La chasse ne faisait que commencer.
Le silence tomba dans la salle du conseil, pesant comme une menace invisible. Kael passa une main lasse sur son visage avant de se redresser, son regard balayant la carte marquée de rouge.
- Nous avons un problème plus urgent, reprit-il d'une voix grave. Une nouvelle attaque a eu lieu cette nuit.
Il posa un parchemin devant eux, son sceau brisé. Sélène l'attrapa et parcourut rapidement les lignes tremblantes tracées à l'encre noire.
- Une embuscade sur la route nord... Nos éclaireurs ont été massacrés. Pas de survivants.
Darius laissa échapper un grondement sourd, ses muscles tendus sous sa cape de fourrure.
- Cela signifie qu'ils se rapprochent.
Kael hocha la tête, ses traits marqués par une inquiétude contenue.
- Nous devons agir avant qu'ils ne prennent d'assaut la capitale.
Nyssa, jusque-là silencieuse, se pencha sur la carte, ses doigts effleurant les symboles marqués en rouge.
- Il y a un schéma... Ils attaquent toujours sur des routes secondaires, jamais directement les avant-postes principaux.
Sélène comprit immédiatement où elle voulait en venir.
- Ils cherchent à couper nos lignes de ravitaillement, à nous isoler avant de frapper.
Darius la fixa un instant, son expression indéchiffrable, avant de lâcher dans un souffle :
- Intelligents. Et dangereux.
Le silence s'étira, chacun pesant les implications de cette nouvelle donnée.
Puis Kael releva la tête.
- J'enverrai des patrouilles renforcées sur ces routes.
Darius secoua la tête, son ton tranchant.
- Inutile. Ils ont déjà l'avantage. Il nous faut autre chose. Une diversion, un piège.
Sélène croisa les bras, son esprit analysant déjà les possibilités.
- Alors attirons-les où nous voulons.
Tous les regards se tournèrent vers elle.
Elle posa la main sur la carte, pointant un col montagneux situé à la lisière du territoire.
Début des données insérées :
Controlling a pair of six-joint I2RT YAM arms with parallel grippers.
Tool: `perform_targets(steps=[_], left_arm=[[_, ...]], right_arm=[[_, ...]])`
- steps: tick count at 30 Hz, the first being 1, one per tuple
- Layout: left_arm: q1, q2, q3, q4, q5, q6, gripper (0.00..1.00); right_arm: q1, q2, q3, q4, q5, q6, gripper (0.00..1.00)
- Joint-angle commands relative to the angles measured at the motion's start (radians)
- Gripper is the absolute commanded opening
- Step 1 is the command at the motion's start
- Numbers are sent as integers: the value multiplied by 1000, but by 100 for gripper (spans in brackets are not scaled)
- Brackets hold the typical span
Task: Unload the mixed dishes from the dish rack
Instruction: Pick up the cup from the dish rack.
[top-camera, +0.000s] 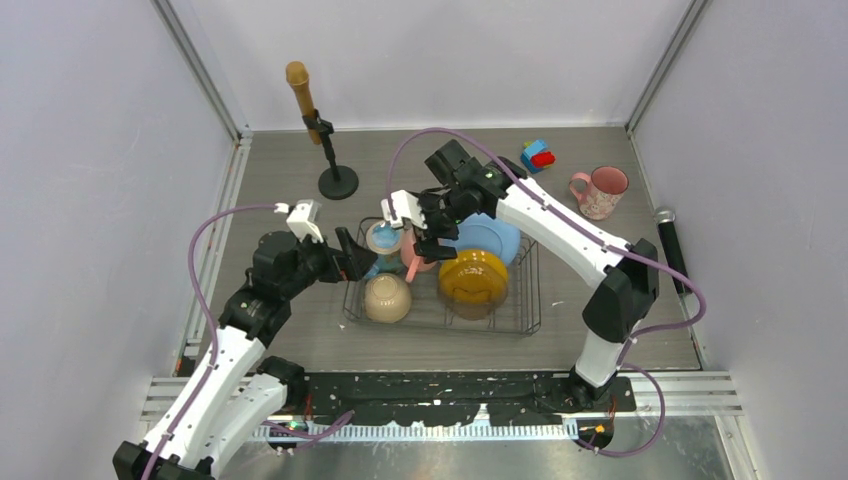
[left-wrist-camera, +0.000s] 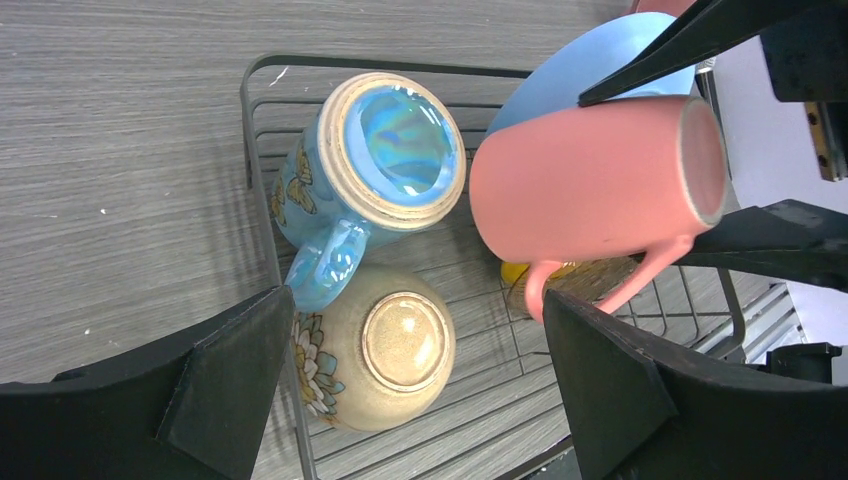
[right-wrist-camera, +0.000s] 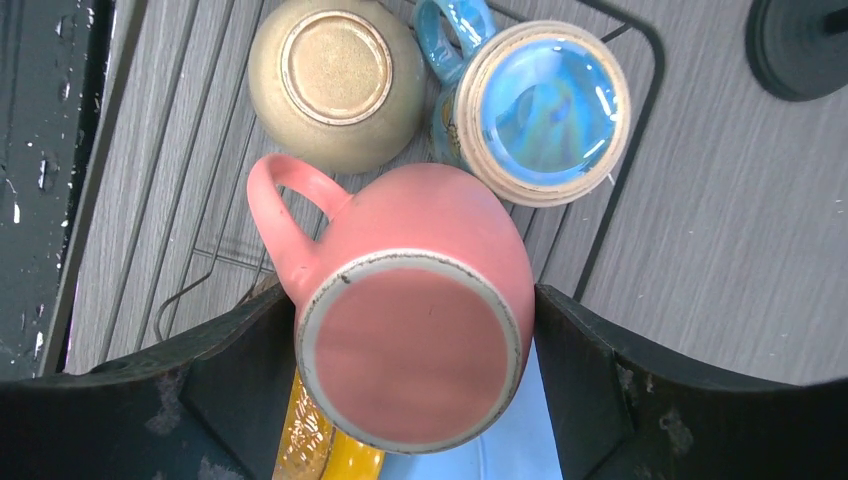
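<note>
The dark wire dish rack (top-camera: 520, 300) holds an upturned blue mug (top-camera: 384, 241), an upturned beige bowl (top-camera: 388, 298), a light-blue plate (top-camera: 497, 238) and a yellow patterned plate (top-camera: 472, 278). My right gripper (top-camera: 425, 232) is shut on the plain pink mug (right-wrist-camera: 420, 300), one finger on each side, base toward the wrist camera. My left gripper (left-wrist-camera: 418, 300) is open and empty at the rack's left edge, with the beige bowl (left-wrist-camera: 385, 345) and blue mug (left-wrist-camera: 380, 160) just beyond its fingertips. The speckled pink mug (top-camera: 600, 190) stands on the table at the far right.
A black stand with a brown microphone (top-camera: 320, 130) is behind the rack on the left. A red-blue toy block (top-camera: 538, 156) lies at the back right. A black microphone (top-camera: 672, 245) lies along the right wall.
</note>
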Motion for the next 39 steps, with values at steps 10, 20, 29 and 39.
perform_targets(steps=[10, 20, 29, 39], left_arm=[[0, -64, 75, 8, 4, -141, 100], [0, -61, 93, 90, 1, -307, 100], [0, 63, 46, 412, 52, -552, 97], [0, 210, 28, 592, 91, -768, 86]], right_arm=[[6, -202, -52, 224, 6, 33, 17], [6, -425, -429, 909, 155, 310, 11], [6, -427, -626, 1453, 286, 435, 10], [12, -414, -690, 1643, 308, 457, 9]])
- Ici. Un passage qu'ils devront emprunter s'ils veulent continuer leur progression sans être repérés. Nous les y attendrons.
Kael hésita une seconde avant de hocher la tête.
- Ce plan pourrait fonctionner. Mais nous avons besoin d'un appât.
Nyssa esquissa un sourire en coin.
- Oh, je crois que nous avons déjà quelqu'un de parfait pour ça.
Sélène comprit avant même qu'elle ne poursuive.
Leur piège était en place. Mais elle en serait l'appât.